🎬 LongSANA: SANA-Video + LongLive¶
📽️ About LongSANA¶
LongSANA is the specialized long-video variant of the SANA-Video framework. It is designed to create minute-long, high-resolution (720p) videos in real time.
LongSANA's Core Contributions:
-
Constant-Memory KV Cache: LongSANA addresses the memory explosion typical of long-context generation by reformulating causal linear attention. Instead of storing a growing history of tokens (which scales linearly or quadratically), it maintains a compact, fixed-size recurrent state (comprising the cumulative sum of states and keys).

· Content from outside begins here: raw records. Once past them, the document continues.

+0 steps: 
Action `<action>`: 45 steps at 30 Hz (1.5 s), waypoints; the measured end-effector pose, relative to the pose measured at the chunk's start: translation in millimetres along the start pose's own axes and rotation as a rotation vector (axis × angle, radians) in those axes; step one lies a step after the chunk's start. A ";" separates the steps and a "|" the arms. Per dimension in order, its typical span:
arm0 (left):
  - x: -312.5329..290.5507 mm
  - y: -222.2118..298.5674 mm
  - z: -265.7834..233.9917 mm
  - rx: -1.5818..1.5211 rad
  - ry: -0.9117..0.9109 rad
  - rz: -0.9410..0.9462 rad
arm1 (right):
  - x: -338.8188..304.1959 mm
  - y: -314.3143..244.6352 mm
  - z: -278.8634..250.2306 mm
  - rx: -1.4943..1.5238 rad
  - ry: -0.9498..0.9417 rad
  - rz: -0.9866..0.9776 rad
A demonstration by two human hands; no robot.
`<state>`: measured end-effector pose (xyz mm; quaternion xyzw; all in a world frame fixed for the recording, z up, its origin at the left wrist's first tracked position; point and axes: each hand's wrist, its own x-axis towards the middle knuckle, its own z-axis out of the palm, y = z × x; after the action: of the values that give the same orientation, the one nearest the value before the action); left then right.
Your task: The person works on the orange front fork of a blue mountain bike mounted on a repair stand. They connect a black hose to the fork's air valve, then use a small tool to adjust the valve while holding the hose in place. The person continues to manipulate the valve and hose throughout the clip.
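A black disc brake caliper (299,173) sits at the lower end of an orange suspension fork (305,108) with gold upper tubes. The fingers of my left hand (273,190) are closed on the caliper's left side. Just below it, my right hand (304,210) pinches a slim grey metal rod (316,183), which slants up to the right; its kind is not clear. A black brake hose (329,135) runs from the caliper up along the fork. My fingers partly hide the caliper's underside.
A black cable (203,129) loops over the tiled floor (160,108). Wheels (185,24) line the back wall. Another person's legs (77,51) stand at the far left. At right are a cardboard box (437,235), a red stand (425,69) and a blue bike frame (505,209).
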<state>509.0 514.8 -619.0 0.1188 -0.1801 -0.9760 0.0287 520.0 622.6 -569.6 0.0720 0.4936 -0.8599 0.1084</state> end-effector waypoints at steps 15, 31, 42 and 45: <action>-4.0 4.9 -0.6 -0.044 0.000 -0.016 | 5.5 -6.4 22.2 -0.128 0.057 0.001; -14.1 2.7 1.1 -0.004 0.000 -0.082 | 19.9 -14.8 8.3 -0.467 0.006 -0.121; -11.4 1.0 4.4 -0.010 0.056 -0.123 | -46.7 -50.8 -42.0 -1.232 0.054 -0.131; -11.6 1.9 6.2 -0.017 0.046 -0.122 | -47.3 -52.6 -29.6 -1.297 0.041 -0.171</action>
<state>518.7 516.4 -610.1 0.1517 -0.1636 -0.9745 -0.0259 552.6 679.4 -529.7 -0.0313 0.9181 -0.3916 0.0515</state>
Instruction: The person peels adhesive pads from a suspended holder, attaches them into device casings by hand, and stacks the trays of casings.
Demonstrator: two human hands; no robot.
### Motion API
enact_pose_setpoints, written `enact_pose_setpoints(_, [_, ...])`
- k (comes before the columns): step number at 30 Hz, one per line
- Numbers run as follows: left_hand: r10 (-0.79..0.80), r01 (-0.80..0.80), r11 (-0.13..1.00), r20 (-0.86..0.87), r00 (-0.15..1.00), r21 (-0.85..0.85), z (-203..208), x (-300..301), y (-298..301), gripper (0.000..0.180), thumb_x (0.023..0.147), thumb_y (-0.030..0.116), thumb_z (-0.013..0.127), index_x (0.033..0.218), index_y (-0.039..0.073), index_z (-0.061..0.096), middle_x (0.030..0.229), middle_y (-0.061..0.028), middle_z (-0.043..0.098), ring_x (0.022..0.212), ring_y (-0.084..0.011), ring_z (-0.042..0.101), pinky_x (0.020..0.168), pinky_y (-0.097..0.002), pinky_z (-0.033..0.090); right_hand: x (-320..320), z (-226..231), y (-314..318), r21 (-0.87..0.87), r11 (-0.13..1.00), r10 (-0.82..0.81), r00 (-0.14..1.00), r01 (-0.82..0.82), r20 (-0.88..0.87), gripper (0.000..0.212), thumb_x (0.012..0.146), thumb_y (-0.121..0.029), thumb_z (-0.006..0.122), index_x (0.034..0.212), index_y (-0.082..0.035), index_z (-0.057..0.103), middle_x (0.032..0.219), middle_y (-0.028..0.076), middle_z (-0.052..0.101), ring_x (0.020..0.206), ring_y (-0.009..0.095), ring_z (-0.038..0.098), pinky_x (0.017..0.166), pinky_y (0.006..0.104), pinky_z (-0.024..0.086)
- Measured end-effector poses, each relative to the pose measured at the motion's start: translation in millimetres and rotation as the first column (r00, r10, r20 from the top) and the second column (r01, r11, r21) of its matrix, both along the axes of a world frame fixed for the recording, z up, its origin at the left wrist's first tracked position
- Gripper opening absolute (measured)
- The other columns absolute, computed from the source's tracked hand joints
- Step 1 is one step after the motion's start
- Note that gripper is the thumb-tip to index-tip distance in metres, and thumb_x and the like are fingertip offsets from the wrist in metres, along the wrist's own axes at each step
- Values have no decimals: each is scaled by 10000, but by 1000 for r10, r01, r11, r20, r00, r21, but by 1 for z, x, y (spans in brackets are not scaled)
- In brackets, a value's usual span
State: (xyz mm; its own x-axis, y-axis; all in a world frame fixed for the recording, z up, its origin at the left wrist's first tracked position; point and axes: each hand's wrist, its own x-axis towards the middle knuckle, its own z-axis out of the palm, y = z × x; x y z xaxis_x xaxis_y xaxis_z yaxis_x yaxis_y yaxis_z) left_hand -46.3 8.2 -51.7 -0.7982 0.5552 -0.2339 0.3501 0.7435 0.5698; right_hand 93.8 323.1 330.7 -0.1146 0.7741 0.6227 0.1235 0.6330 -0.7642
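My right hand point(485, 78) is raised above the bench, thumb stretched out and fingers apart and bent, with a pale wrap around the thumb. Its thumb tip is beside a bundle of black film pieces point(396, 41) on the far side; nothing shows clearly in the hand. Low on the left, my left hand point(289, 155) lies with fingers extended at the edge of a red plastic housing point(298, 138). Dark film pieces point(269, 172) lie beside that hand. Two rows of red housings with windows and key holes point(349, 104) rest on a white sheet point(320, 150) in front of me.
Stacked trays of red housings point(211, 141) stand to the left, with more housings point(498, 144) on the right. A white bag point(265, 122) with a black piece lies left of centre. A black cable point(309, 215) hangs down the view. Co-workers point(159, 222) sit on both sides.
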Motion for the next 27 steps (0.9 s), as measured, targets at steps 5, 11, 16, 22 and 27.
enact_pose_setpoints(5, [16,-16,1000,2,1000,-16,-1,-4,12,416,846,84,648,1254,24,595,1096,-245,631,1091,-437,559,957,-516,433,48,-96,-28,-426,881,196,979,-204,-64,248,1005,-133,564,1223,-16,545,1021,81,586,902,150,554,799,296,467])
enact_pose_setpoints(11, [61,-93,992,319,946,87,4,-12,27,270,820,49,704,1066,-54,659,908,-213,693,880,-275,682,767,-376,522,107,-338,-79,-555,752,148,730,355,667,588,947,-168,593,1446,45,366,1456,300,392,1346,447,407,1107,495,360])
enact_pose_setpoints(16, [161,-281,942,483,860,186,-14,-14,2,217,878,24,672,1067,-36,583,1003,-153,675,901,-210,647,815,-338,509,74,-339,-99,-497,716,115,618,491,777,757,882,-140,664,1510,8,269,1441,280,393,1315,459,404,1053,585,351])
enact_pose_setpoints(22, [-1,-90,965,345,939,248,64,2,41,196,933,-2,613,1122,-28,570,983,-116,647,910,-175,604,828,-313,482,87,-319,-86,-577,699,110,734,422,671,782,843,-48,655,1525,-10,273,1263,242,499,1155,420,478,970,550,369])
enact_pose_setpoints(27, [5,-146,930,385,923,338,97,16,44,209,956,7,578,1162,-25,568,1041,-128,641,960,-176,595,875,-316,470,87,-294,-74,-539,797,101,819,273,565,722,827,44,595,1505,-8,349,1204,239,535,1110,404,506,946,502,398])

This reduces the memory complexity to $O(1)$ (constant), allowing the model to generate arbitrarily long videos without increasing GPU memory usage.
-
Block-Wise Autoregressive Training: To effectively learn long-term temporal dependencies, the model employs a novel autoregressive training paradigm with Monotonically Increasing SNR Sampler and Improved Self-Forcing.
-
Performance: LongSANA generates 1-minute length video with 35 seconds, achieving 27 FPS generation speed.
🏃 How to Inference¶
1. How to use LongSANA Pipelines in 🧨diffusers (Coming soon)¶
[!IMPORTANT]
import torch
from diffusers import LongSanaVideoPipeline, FlowMatchEulerDiscreteScheduler
from diffusers.utils import export_to_video
pipe = LongSanaVideoPipeline.from_pretrained(
"Efficient-Large-Model/Sana-Video_2B_480p_LongLive_diffusers",
torch_dtype=torch.bfloat16,
base_chunk_frames=10,
num_cached_blocks=-1,
)
pipe.scheduler = FlowMatchEulerDiscreteScheduler()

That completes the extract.